-- WHAT TO DO --
Find the string "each" in the data, then copy every line where it is found.

┌──

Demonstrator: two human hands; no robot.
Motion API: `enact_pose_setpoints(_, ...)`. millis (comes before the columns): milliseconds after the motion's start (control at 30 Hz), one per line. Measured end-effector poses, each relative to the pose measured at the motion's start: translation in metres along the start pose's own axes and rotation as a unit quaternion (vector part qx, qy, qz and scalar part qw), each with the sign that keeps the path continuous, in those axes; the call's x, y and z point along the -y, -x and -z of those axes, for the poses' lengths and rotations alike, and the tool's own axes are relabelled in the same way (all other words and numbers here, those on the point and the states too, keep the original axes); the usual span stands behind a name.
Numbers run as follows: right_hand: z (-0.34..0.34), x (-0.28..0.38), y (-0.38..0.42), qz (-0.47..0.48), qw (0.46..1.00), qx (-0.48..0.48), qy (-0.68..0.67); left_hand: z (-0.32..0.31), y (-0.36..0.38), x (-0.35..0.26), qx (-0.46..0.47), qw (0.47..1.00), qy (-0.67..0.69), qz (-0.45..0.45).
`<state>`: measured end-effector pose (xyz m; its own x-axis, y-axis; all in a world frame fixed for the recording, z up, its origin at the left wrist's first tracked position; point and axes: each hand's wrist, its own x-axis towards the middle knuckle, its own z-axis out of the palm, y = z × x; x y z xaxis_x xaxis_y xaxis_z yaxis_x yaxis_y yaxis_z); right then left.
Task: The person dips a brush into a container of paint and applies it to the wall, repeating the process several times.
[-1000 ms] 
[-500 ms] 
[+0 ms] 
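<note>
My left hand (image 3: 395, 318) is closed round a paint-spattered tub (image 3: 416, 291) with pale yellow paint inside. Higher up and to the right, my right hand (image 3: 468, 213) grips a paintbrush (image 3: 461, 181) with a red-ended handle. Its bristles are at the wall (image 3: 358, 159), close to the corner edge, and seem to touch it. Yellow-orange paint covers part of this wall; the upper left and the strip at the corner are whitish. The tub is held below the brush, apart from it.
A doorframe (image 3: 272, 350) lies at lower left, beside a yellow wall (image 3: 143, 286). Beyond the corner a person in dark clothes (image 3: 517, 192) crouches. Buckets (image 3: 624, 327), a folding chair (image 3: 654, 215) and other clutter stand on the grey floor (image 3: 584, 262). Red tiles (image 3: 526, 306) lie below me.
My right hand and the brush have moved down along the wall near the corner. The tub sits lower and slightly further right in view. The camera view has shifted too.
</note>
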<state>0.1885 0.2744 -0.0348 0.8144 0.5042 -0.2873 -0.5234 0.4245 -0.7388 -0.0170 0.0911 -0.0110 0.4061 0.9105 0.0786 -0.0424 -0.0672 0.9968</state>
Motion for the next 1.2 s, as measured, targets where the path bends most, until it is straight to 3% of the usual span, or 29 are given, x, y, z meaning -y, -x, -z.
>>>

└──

-- RESULT FOR THIS TASK --
Motion API: `enact_pose_setpoints(_, ...)`. millis (comes before the columns): milliseconds after the motion's start (control at 30 Hz), one per line. Measured end-effector poses, each relative to the pose measured at the motion's start: translation in metres along the start pose's own axes and rotation as a unit quaternion (vector part qx, qy, qz and scalar part qw), each with the sign that keeps the path continuous, in those axes; the call's x, y and z point along the -y, -x and -z of those axes, for the poses' lengths and rotations alike, and the tool's own axes are relabelled in the same way (all other words and numbers here, those on the point and the states too, keep the original axes); the usual span stands behind a name.
`<state>`: measured end-effector pose (xyz m; its own x-axis, y-axis; all in a world frame fixed for the recording, z up, its origin at the left wrist's first tracked position; point and axes: each hand's wrist, its own x-axis towards the middle knuckle, its own z-axis out of the palm, y = z × x; x y z xaxis_x xaxis_y xaxis_z yaxis_x yaxis_y yaxis_z); right then left.

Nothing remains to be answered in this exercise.